Aachen/Potsdam (dpa/lnw) - Bei einem Großeinsatz gegen eine international tätige Schleuser- und Drogenhändler-Bande im Raum Aachen haben Bundespolizei und Zoll zwölf Verdächtige festgenommen. Die Bande soll Kokain aus Südamerika über die Niederlande nach Deutschland geschmuggelt haben, wie die Ermittler mitteilten. Außerdem wird die Gruppe verdächtigt, vor allem albanische Staatsangehörige nach Deutschland geschleust zu haben. Diese sollen als Drogenkuriere und Dealer eingesetzt worden oder der Prostitution nachgegangen sein.
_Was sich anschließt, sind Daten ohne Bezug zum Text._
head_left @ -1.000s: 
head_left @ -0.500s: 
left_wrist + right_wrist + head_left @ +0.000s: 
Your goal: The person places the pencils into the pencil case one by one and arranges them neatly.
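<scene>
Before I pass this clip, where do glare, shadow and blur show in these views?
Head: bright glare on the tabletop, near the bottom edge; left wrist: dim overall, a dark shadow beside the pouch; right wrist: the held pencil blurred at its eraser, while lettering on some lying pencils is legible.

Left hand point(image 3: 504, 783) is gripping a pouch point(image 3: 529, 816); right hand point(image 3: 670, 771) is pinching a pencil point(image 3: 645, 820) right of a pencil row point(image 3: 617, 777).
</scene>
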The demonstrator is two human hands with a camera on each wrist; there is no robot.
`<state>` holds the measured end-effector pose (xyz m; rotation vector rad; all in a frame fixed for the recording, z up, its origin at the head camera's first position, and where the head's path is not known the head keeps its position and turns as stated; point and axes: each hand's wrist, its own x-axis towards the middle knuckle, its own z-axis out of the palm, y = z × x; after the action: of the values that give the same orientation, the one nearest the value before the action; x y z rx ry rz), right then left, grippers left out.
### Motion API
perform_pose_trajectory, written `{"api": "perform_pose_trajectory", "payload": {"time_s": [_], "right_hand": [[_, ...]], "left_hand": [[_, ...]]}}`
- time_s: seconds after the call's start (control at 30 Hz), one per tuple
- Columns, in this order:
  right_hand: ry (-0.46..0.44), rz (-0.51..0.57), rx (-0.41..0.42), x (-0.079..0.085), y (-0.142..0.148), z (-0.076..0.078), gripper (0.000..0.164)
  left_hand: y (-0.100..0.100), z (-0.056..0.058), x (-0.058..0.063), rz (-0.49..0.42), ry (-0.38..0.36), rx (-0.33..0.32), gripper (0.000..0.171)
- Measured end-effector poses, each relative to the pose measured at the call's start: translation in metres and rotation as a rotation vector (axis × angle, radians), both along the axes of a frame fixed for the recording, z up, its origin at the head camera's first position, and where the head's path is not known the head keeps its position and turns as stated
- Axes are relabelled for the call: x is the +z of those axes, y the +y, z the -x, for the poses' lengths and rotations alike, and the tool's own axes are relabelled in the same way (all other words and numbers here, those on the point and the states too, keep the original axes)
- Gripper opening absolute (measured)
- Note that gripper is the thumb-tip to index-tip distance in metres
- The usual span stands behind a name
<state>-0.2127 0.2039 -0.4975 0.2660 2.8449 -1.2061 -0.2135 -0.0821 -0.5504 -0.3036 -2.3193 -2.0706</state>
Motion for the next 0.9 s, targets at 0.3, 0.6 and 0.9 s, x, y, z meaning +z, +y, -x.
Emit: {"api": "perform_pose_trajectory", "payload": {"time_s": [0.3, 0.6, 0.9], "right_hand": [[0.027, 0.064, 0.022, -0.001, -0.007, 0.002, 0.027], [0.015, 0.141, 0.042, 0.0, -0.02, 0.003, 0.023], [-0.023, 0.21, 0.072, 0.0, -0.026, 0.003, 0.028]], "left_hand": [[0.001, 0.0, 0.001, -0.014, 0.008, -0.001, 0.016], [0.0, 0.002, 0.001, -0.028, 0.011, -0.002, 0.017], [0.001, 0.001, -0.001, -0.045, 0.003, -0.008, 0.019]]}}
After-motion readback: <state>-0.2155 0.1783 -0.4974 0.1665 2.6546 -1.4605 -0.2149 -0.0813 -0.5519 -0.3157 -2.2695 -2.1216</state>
Als Kopf der Bande gilt ein als gewalttätig bekannter 35-Jähriger, der ebenfalls dingfest gemacht wurde. Bei den Razzien am Donnerstag stellten die Ermittler vier Kilogramm Rauschgift und mehr als 9000 Euro sicher, wie das Bundespolizeipräsidium in Potsdam erläuterte. Bei den Durchsuchungen von elf Objekten seien die Ermittler auch auf drei Schusswaffen und verschiedene Bankunterlagen gestoßen. Insgesamt 160 Beamte und drei Spürhunde seien im Einsatz gewesen.

Die Aktion stand nach Angaben der Bundespolizei im Zusammenhang zu einem Großeinsatz am 14. Oktober im Raum Köln. Dabei seien zehn Menschen festgenommen sowie 6,5 Kilogramm Rauschgift und 134 000 Euro beschlagnahmt worden, hatte es danach geheißen.